> _Task to complete_: Your task is to transcribe the entries below exactly, from their first line down to the line containing "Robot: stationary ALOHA", and to stop there.

[Dataset entries]
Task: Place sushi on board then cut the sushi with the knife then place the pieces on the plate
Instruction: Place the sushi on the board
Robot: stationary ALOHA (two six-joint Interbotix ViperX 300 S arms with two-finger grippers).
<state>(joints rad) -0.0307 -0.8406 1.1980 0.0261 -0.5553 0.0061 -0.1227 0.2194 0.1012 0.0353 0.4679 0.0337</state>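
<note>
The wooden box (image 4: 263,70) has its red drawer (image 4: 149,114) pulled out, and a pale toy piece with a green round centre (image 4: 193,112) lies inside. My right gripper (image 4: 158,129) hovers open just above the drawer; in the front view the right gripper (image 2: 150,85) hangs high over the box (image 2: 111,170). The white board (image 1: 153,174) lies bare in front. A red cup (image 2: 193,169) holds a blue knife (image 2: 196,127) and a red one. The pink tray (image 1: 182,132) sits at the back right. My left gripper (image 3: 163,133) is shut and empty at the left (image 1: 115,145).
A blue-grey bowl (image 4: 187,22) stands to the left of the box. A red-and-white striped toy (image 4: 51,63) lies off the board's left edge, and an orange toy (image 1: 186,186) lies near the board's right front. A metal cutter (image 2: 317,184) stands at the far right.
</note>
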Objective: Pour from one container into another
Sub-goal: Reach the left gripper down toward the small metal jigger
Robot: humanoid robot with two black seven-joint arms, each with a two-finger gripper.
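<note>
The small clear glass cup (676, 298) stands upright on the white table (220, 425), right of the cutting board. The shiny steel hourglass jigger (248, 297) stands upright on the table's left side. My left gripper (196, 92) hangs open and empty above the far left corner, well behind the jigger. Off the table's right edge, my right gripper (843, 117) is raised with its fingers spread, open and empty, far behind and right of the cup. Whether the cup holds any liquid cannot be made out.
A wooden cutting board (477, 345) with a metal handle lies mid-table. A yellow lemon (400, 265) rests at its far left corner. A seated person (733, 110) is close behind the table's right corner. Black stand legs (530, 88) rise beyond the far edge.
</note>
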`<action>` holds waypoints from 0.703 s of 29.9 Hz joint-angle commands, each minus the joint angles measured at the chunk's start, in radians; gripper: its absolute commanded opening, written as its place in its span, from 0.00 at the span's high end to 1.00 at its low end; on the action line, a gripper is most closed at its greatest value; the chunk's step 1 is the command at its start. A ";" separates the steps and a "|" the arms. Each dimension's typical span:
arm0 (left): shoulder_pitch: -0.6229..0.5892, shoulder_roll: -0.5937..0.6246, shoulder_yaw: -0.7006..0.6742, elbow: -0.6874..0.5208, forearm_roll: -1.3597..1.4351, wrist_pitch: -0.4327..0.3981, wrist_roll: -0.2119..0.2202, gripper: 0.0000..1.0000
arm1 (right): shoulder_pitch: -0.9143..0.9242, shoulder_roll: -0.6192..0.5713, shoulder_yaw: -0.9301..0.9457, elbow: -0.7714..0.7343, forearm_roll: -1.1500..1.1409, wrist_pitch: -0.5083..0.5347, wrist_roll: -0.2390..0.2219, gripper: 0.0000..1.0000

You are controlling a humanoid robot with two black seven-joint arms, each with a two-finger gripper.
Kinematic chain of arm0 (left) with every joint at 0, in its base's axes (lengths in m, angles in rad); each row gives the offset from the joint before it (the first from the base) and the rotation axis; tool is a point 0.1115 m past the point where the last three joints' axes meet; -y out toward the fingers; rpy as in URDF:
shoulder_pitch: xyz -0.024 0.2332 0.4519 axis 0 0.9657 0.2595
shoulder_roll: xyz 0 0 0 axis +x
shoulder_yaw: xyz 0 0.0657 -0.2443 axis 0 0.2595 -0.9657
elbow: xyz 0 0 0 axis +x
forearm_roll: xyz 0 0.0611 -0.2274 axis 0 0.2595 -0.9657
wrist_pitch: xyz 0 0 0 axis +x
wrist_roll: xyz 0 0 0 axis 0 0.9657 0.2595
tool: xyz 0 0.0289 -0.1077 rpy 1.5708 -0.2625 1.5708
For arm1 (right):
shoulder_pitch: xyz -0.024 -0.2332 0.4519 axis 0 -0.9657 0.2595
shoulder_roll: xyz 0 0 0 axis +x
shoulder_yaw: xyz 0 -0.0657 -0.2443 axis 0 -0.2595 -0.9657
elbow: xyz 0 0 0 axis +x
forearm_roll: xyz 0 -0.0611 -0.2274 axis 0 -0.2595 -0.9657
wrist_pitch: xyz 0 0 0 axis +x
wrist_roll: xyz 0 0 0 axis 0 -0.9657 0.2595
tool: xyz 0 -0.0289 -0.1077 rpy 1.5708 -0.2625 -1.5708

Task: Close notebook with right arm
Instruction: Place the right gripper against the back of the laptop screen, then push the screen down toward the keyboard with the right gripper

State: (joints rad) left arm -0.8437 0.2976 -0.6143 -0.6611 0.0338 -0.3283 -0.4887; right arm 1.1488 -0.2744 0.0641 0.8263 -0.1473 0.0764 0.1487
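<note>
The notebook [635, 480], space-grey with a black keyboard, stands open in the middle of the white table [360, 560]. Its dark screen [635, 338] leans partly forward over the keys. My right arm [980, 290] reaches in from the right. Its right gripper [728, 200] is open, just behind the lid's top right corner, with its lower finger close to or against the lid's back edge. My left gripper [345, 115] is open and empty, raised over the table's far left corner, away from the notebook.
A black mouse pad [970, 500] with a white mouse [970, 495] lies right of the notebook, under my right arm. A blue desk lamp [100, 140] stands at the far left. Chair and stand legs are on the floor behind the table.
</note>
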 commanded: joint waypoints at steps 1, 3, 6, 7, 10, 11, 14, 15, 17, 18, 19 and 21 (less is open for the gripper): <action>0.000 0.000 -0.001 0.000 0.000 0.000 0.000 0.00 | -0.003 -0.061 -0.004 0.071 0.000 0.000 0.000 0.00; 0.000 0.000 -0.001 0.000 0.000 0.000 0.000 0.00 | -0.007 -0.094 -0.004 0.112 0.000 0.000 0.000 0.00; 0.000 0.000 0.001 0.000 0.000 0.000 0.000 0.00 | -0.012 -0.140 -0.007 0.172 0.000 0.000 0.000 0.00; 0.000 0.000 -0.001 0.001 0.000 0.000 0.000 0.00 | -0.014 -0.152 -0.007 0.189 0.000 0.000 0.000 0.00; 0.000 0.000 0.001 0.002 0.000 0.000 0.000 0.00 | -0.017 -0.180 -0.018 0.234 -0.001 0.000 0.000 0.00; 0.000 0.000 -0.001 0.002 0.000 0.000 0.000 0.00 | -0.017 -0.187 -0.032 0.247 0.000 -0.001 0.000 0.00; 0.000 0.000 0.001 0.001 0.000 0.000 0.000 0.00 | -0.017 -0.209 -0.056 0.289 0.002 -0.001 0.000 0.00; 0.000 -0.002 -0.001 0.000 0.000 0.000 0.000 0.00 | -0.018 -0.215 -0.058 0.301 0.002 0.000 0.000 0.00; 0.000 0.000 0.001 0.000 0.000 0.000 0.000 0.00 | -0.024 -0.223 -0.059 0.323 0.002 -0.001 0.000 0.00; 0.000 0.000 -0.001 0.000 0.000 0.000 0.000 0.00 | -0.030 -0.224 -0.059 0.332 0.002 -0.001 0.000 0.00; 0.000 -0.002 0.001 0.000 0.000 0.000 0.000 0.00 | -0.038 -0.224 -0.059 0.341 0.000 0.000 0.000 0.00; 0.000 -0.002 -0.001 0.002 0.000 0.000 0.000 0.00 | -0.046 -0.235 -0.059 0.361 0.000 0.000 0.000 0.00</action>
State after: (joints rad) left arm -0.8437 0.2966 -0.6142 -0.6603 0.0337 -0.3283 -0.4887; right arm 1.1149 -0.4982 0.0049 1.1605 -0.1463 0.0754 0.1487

> _Answer box_:
Task: Place sushi on board then cut the sushi with the knife then place the pieces on the plate
Instruction: Place the sushi on the board
Robot: stationary ALOHA (two six-joint Interbotix ViperX 300 S arms with two-finger grippers).

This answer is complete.